I won’t go so far as saying you should be able to say Dimetrodon is your favourite dinosaur, it’s not even the right branch of the tree, but that so much of taxonomy is based around creating Monophyly means that it can become very frustrating to talk about very basal members of the clade.
Like I know “Pelycosaur” is paraphyletic but I kind of feel like it’s useful to be able to specify that we’re talking about specifically the weird sail dudes.
These panels could actually have been photos taken at any of a dozen parties from my late teens–early 20s :O (And I wasn’t even much of a party person!)
Oh yeah, you can totally get jugs that look like this, albeit it’s people selling it for the shtick.
So, on the bright side, it may not be total rotgut, but on the downside, it’s probably not very good if it’s relying on a gimmick to stand out on the shelf.
I’m pretty sure something like this happened at least a couple of times the first time I handled a bottle of that size. What a rite of passage. But, is Dina prepared to how gasoline-like that’s gonna taste?
I’m not American so I don’t know if sinking hits of raw spirits from plastic cups is the done thing for 18 year old first timers but it seems like insanity to me to have no mixers.
You open that bottle and smell once and you kinda know you’re not drinking that neat!
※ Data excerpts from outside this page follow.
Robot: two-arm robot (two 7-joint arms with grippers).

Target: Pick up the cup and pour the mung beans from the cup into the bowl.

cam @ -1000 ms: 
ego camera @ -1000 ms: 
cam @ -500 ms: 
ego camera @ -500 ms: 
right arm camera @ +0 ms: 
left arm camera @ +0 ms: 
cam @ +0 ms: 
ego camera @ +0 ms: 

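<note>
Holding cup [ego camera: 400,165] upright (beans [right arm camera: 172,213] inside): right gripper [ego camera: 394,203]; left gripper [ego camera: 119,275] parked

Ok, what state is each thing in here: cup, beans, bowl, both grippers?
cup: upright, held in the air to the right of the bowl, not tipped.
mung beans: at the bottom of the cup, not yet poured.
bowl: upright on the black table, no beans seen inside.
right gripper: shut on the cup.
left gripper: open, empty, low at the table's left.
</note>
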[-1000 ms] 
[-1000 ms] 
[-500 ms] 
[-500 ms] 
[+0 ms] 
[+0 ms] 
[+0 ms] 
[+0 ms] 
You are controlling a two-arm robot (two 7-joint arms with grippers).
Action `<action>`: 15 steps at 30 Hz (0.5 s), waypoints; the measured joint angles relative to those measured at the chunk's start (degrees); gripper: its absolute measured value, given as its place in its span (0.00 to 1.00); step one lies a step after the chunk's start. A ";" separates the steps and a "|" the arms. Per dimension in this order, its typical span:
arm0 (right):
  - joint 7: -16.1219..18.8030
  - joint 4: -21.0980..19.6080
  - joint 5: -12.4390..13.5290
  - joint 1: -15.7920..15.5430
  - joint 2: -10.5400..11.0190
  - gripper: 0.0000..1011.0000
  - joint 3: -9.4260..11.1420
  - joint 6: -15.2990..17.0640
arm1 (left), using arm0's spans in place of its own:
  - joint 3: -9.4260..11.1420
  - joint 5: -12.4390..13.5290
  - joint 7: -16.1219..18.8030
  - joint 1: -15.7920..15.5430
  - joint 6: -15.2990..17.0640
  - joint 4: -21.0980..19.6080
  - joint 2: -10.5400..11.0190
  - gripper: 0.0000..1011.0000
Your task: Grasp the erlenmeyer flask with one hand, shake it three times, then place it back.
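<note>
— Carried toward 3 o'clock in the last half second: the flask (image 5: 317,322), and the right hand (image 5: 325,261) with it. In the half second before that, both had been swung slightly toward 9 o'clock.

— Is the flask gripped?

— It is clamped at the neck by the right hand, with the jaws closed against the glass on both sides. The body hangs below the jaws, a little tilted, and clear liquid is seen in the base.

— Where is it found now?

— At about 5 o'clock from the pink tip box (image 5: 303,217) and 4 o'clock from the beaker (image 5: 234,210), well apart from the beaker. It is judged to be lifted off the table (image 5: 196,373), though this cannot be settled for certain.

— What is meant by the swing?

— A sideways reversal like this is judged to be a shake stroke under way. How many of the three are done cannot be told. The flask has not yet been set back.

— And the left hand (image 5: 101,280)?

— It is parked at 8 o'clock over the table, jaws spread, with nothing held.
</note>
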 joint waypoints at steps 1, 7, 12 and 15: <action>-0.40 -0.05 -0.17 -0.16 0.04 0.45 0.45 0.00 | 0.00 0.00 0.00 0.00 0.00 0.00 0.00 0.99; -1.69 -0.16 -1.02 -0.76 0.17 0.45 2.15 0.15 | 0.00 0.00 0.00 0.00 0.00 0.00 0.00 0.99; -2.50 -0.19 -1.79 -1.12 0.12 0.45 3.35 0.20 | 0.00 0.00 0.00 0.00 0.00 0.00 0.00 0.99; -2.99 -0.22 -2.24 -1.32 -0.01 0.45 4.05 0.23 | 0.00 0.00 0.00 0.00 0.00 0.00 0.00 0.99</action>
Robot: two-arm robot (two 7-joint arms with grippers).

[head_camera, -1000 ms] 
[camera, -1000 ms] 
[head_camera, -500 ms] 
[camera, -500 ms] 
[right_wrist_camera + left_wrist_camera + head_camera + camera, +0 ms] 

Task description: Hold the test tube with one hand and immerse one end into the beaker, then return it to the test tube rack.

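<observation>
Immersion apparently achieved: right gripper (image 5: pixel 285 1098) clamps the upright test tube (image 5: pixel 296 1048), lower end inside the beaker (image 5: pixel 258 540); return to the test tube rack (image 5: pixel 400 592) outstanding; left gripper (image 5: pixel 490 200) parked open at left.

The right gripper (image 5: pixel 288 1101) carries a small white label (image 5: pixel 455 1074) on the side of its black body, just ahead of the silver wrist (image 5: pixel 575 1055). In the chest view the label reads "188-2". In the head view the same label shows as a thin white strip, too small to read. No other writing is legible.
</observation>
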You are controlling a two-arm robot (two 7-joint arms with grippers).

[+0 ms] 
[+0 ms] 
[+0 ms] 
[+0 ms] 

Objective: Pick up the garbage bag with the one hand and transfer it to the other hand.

Shots are common here, yes, but most people prefer or require a chaser. Certainly mixed drinks were also popular when I was in school, but I don’t know how useful my data is because I grew up in a college town and even my high school was infamous for partying hard. Like, kids would go to college and be able to handle their liquor, and it would all click when they named our hometown (we party hard, and also have less oxygen – a formidable preparation for teen drinking closer to sea level). My concern here is that if Dina gets most of that Solo cup, she will be having A Time soon, and it’s anyone’s guess how long before Terrible gets added (because it will, either at the time or next morning). Sarah is right to commandeer the booze and we’d do well with a few more people who have imbibed before and can babysit the newbies. Thst was my job often in school, especially freshman year when people would drink at altitude before acclimated. I would sooner herd cats; there would be less puke and minor injury. :’D
In Australia that’s definitely how first timers do it. Generally there’s not a second time unless they’re desperate/bogan enough.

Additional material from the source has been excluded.